50 Years without worry

If it got under J. Edgar Hoover’s skin it’s no wonder I loved it when I was a kid.

Happy 50th Alfred!

Art and the libertarian

Brian has commented on a left/right difference in art punditry. I differ with what he said only because I’m uncertain it matches what he does and why he does it. His High Arts (and low!) commentary has been been a breath of fresh air.

Artists, artist wannabees and art students like to write about art because that is what they do. It’s their passion. What they think about when life isn’t messily intruding on those More Important Things.

A few years ago a large part of my writing would have been in the music biz vein. I was playing as near to professionally as I could afford to. At the moment I’m spending all my time with technology and still trying – badly I might add – to make a living. At times I wonder if tech should be the hobby… but then I talk to a friend whose record label is failing and whose tour gigs are falling off and I realize it doesn’t work well either way.

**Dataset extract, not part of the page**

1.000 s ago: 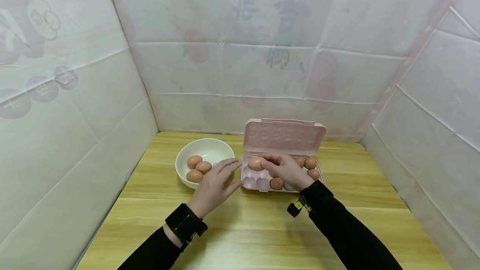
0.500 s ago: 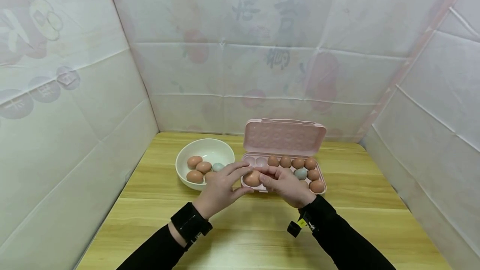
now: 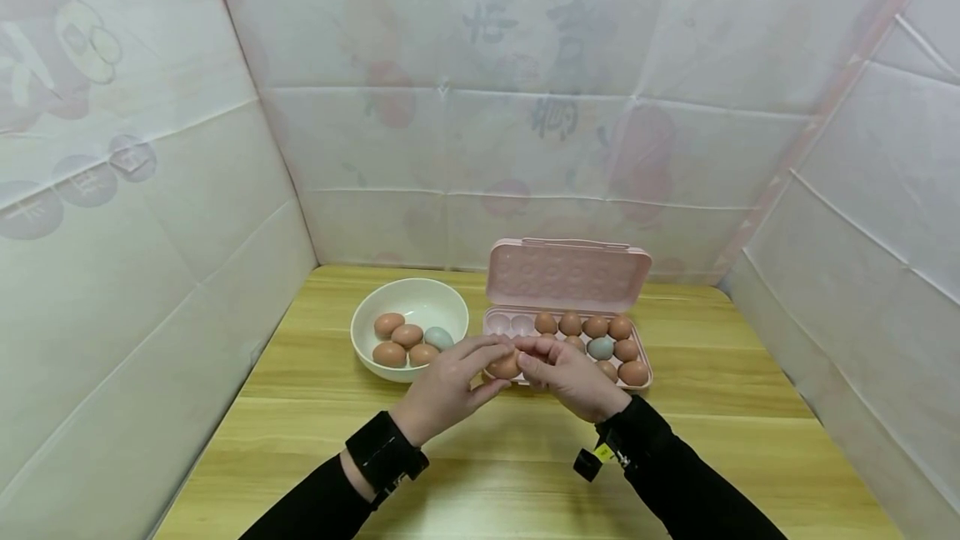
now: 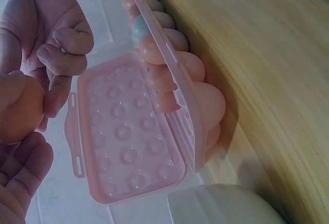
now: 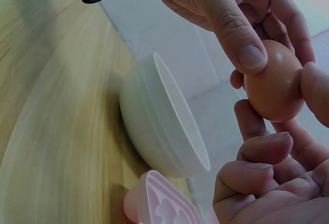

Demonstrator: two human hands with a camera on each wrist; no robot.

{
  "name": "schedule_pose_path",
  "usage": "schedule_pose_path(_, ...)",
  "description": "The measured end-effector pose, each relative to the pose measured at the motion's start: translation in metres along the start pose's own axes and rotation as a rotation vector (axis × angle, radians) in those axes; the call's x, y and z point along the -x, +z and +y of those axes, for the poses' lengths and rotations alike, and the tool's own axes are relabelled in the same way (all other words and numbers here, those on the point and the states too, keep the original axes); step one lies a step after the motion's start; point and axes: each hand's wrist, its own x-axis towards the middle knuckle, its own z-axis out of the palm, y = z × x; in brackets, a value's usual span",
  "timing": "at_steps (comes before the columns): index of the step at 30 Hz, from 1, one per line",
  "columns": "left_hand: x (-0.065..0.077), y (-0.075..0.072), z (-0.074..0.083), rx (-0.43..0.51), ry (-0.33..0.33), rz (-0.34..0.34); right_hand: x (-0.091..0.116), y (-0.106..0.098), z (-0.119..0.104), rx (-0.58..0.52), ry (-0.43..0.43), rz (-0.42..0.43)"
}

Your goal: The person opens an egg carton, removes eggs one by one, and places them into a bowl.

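Note:
Both hands are at one brown egg [image 3: 504,367] over the front left of a pink egg carton [image 3: 567,273]. My right hand [image 3: 576,380] grips it between thumb and fingers from the right. From the left, my left hand [image 3: 442,390] pinches the same egg, thumb against its side in the right wrist view, fingertips [image 5: 249,118] below it. The carton's lid stands raised at the back. Brown eggs and a pale blue-green egg [image 3: 600,348] sit in its cups; more cups are hidden behind the hands.
Left of the carton stands a cream bowl [image 3: 360,346] with several brown eggs [image 3: 389,354] and a pale blue-green egg [image 3: 438,337]. All rest on a wooden table [image 3: 480,482], with pale printed sheeting [image 3: 480,148] at the back and sides.
The right hand has brought the egg from the carton's back left to its front left. The left hand has moved right, away from the bowl, and now holds the egg too.

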Motion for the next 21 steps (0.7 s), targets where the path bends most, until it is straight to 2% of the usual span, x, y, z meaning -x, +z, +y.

Although I write a lot on technology and policy, catch me at the bar while a Rock gig is on (well, during the break when you can talk anyway – I always stand near the speakers) and I’ll talk your ear off about “the biz”. I drive my business partner up the pub wall at times. I point out the features of the electronic kit the lead guitarist is using, what keyboards they have, the qualities of various amps and speakers and of course the pros and cons of why CF Martin makes the best acoustic guitar, whether a Strat or an SG is a better electric and for what, direct feed versus amp miking etc. etc…

I would posit libertarians are more like the Left when it comes to the arts. It’s the socially liberal side of the equation which we don’t share with the Right. Some who once thought they were Conservative may disagree. I ask them: “Why do you think you were politically homeless before you found us?” It’s because you weren’t Left and you didn’t fit on the Right. The vice-versa thing heppened to me on the Left.

Libertarians are neither Right nor Left: go find a Nolan chart. We’re, well… sort of, you know… UP1. We’re the new kid on the ideological block and most of the writers in our corner have been philosophers, policy wonks and political pundits.

Samizdata is out to change all that. Libertarians have a life style as open as the philosophy itself. We’re here to show that.

1 = Extra credit for those who recognize my literary misreference.

Art to the left – art to the right

The buzz started by the Two Blowhards about whether righties like art or not, etc., rumbles on most entertainingly. I particularly liked this posting. Here’s a few more pennies-worth from me.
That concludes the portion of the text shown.